_WORK ITEM_: Somewhere below is a line with "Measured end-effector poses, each" and, later, a line with "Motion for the"; repeat those two lines and all the lines between them, exactly as they are.

--- INFORMATION Enclosed Below ---

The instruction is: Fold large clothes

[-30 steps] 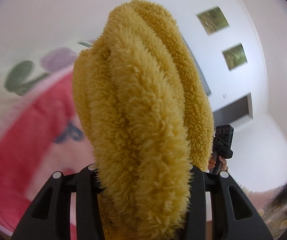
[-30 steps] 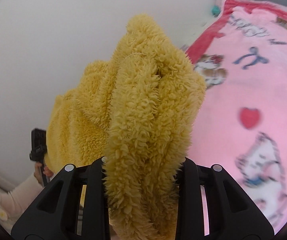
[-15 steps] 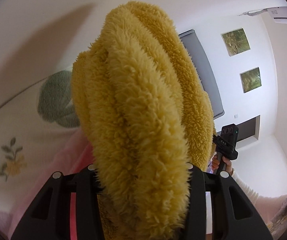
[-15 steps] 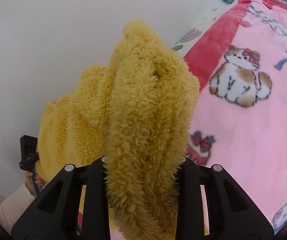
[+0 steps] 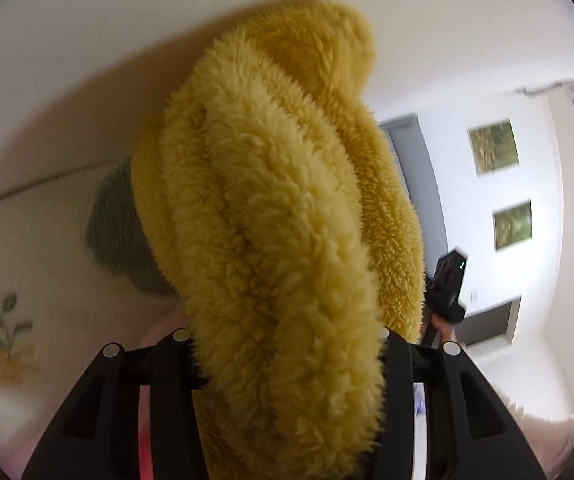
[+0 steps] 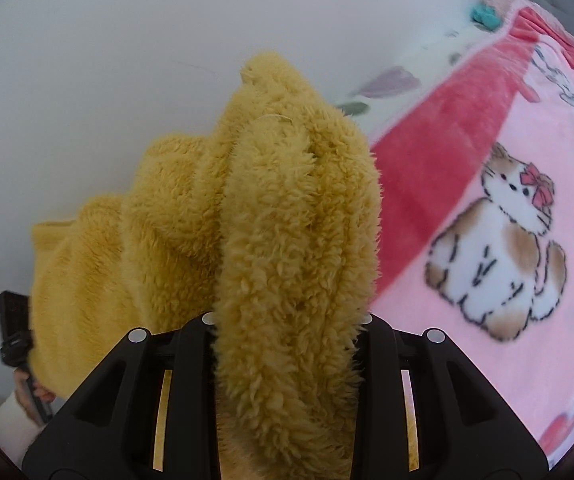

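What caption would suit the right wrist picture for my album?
Right hand-held gripper clamps bunched yellow fleece garment above a pink cat-print blanket.

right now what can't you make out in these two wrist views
- Left wrist view: the yellow fleece garment fills the left gripper, hiding its fingertips and the bed ahead.
- Right wrist view: the same fleece covers the right gripper; the garment's overall shape stays hidden.
- The wall pictures are too blurred to read.

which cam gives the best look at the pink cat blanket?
Right wrist. The pink cat blanket fills the right side of that view, with its red border and a cat print plain to see. In the left wrist view the yellow fleece garment blocks the centre and no cat print shows.
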Demonstrator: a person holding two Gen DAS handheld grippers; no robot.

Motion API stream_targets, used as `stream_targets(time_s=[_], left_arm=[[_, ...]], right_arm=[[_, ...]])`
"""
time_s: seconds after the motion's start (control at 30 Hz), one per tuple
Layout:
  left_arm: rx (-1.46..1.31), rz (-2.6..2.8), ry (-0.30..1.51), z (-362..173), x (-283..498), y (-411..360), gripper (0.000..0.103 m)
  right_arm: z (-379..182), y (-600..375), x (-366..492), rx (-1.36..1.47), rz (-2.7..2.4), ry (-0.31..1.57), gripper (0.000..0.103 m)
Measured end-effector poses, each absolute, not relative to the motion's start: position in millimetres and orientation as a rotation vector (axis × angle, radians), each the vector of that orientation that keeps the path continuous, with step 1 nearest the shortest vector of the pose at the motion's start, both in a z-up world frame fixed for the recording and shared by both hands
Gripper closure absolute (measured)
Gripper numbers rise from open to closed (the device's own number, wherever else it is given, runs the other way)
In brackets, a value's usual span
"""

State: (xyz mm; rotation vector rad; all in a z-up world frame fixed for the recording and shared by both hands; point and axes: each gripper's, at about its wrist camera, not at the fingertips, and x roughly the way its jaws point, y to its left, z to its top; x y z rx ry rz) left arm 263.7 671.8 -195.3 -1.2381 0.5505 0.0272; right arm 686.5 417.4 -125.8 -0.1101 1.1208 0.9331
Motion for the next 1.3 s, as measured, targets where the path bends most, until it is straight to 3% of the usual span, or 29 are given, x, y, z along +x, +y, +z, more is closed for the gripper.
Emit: stream_targets(time_s=[0.27, 0.47, 0.53, 0.6, 0.67, 0.7, 0.87, 1.03, 1.3], left_arm=[[-1.264, 0.112, 0.669, -215, 279, 674, 0.051], [-1.215, 0.191, 0.708, -202, 287, 669, 0.030], [-1.147, 0.235, 0.734, -187, 283, 668, 0.024], [-1.075, 0.287, 0.770, -172, 272, 669, 0.018], [-1.021, 0.358, 0.789, -152, 263, 669, 0.016], [-0.981, 0.416, 0.790, -139, 255, 669, 0.013], [-0.749, 0.582, 0.832, -64, 244, 640, 0.005], [-0.557, 0.638, 0.793, 25, 248, 579, 0.005], [-0.450, 0.738, 0.724, 114, 241, 492, 0.005]], right_arm=[[-173, 426, 700, -0.243, 0.832, 1.193, 0.070], [-175, 418, 699, -0.233, 0.804, 1.171, 0.058], [-164, 412, 698, -0.206, 0.782, 1.158, 0.047], [-146, 401, 690, -0.197, 0.769, 1.120, 0.044], [-129, 392, 682, -0.217, 0.751, 1.054, 0.025], [-114, 385, 672, -0.242, 0.725, 0.997, 0.011], [-54, 352, 633, -0.229, 0.697, 0.848, 0.008], [7, 325, 573, -0.221, 0.665, 0.744, 0.008], [77, 292, 466, -0.318, 0.680, 0.546, 0.008]])
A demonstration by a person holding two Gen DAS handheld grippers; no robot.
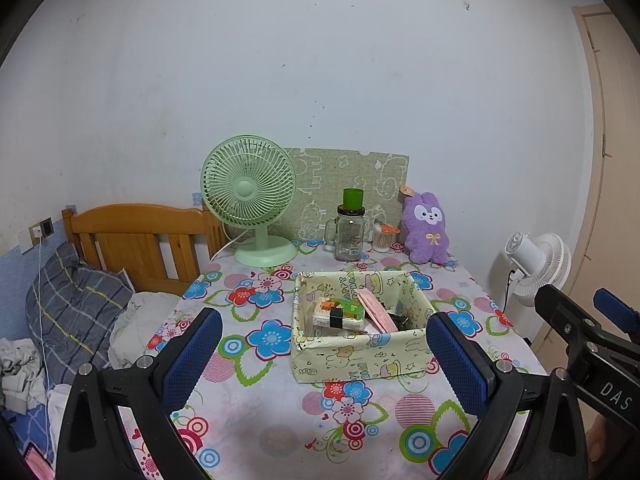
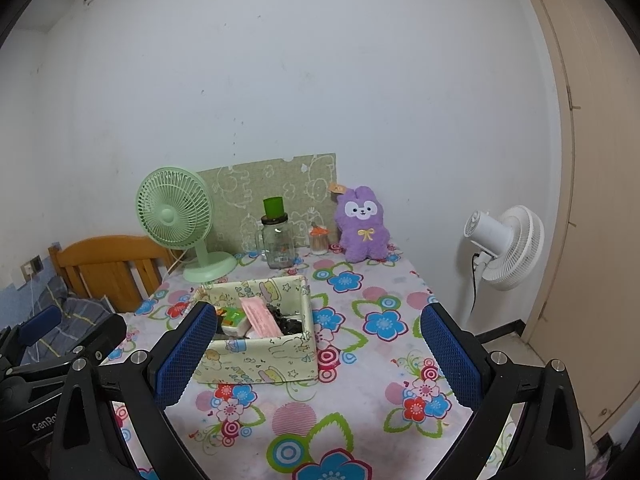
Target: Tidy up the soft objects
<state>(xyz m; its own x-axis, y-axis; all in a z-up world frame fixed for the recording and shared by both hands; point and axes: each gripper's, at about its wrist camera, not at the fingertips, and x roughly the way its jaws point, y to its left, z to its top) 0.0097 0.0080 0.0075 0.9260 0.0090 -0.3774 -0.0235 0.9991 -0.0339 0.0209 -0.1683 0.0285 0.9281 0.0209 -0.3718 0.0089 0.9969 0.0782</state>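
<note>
While both my grippers hang spread wide and empty at the near edge, the purple plush rabbit stands upright at the table's far right, past the cloth box, nearer my right gripper than my left gripper.

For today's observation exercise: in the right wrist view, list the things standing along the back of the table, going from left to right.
green desk fan → glass jar with the green cup on top → small container with the orange top → purple plush toy
</note>
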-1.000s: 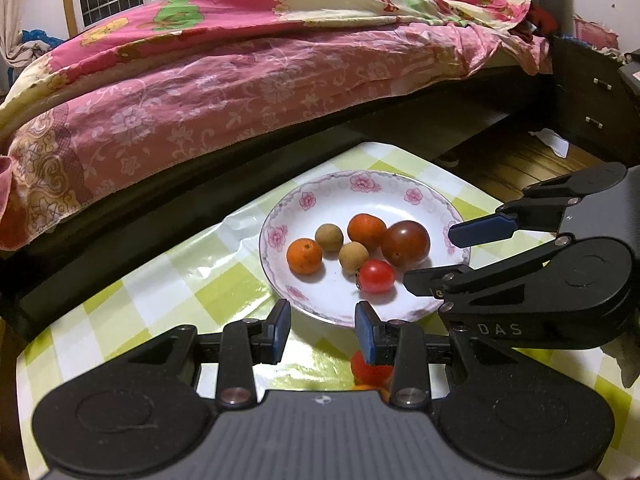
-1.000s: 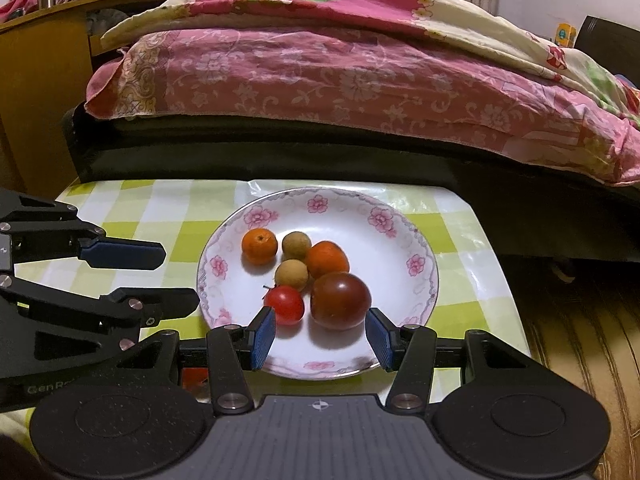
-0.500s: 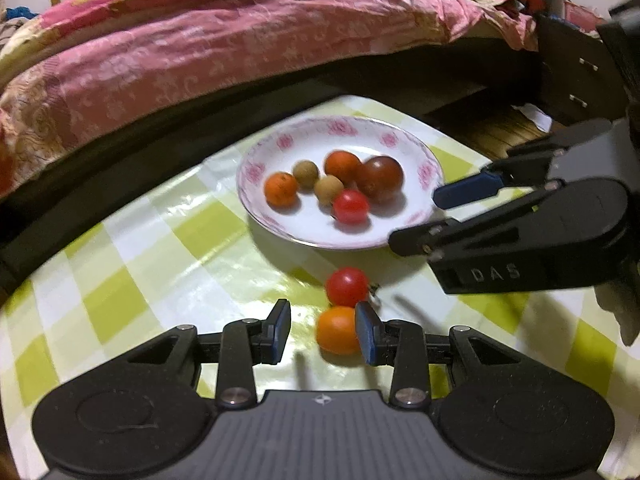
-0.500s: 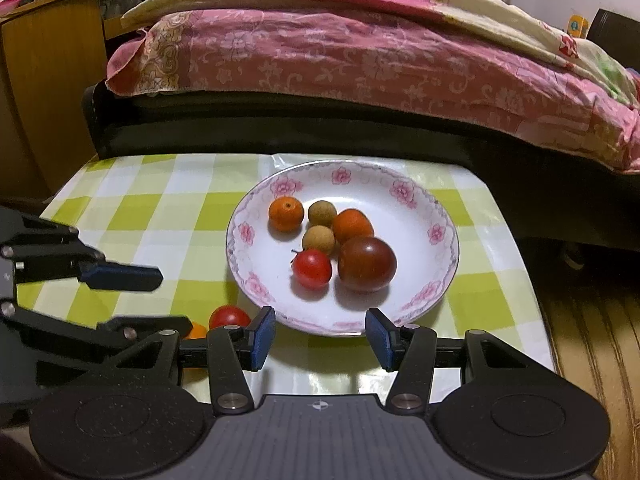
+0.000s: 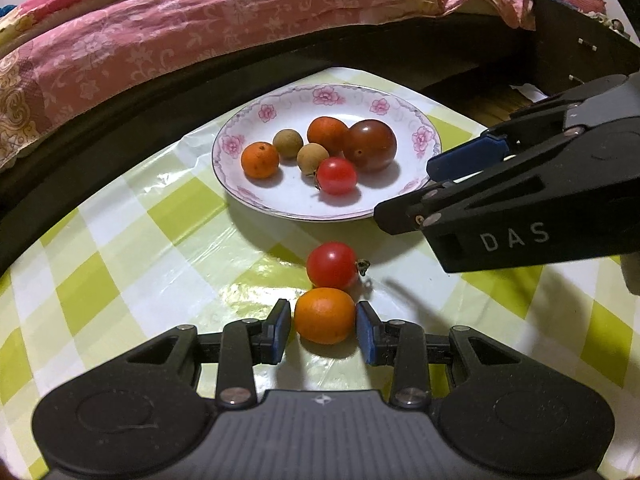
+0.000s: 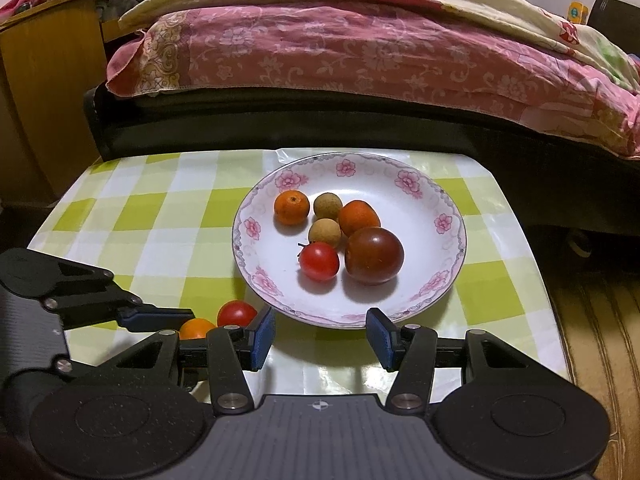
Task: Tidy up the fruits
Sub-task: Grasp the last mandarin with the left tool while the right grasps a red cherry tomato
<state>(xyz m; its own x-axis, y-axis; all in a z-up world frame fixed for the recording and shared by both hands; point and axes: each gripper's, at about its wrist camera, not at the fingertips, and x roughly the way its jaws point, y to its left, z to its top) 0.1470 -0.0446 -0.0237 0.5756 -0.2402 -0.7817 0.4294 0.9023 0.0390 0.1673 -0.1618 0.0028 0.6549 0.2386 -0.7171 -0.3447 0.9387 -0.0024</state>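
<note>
A white floral plate (image 5: 384,204) (image 6: 448,280) holds several small fruits: a dark tomato (image 5: 374,145), a cherry tomato (image 5: 337,176), two oranges and two longans. On the checked cloth in front of the plate lie a cherry tomato (image 5: 332,265) (image 6: 236,313) and a small orange (image 5: 325,315) (image 6: 195,328). My left gripper (image 5: 324,330) has its jaws on both sides of the small orange, the right pad touching it, a narrow gap at the left. My right gripper (image 6: 320,336) is open and empty at the plate's near rim; it also shows in the left wrist view (image 5: 440,184).
The small table with the green-white checked cloth (image 6: 152,216) stands against a bed with a pink floral quilt (image 6: 360,52). A wooden cabinet (image 6: 44,80) is at the left. The table's right edge drops to a wooden floor (image 6: 592,320).
Both grippers have pulled back from the plate toward the table's near side. The left gripper has lowered around the small orange, and its jaws now bracket it.
</note>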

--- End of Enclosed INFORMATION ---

_TASK RESULT_:
Measured end-effector poses, each absolute, not relative to the motion's start: position in millimetres and orientation as a rotation vector (axis × angle, radians), each the vector of that orientation that keeps the path continuous, with step 1 nearest the shortest vector of the pose at the motion's start, both in a z-up world frame fixed for the recording and shared by both hands
Gripper closure absolute (measured)
Gripper numbers rise from open to closed (the device's own number, wherever else it is given, runs the other way)
In brackets, a value's usual span
"""

State: (xyz mm; rotation vector rad; all in a z-up world frame fixed for the recording and shared by both hands; point and axes: each gripper's, at about its wrist camera, not at the fingertips, and x roughly the way its jaws point, y to its left, z to its top; x y z rx ry rz) left arm 263.7 671.8 -195.3 -1.2381 0.5505 0.0272; right arm 686.5 417.4 -125.8 -0.1101 1.1208 0.9331
Motion for the next 1.3 s, as measured, targets where the path bends most, until it is straight to 3% of the usual span, or 29 are given, x, y, z along +x, +y, +z, more is closed for the gripper.

That's the answer, with nothing more to add.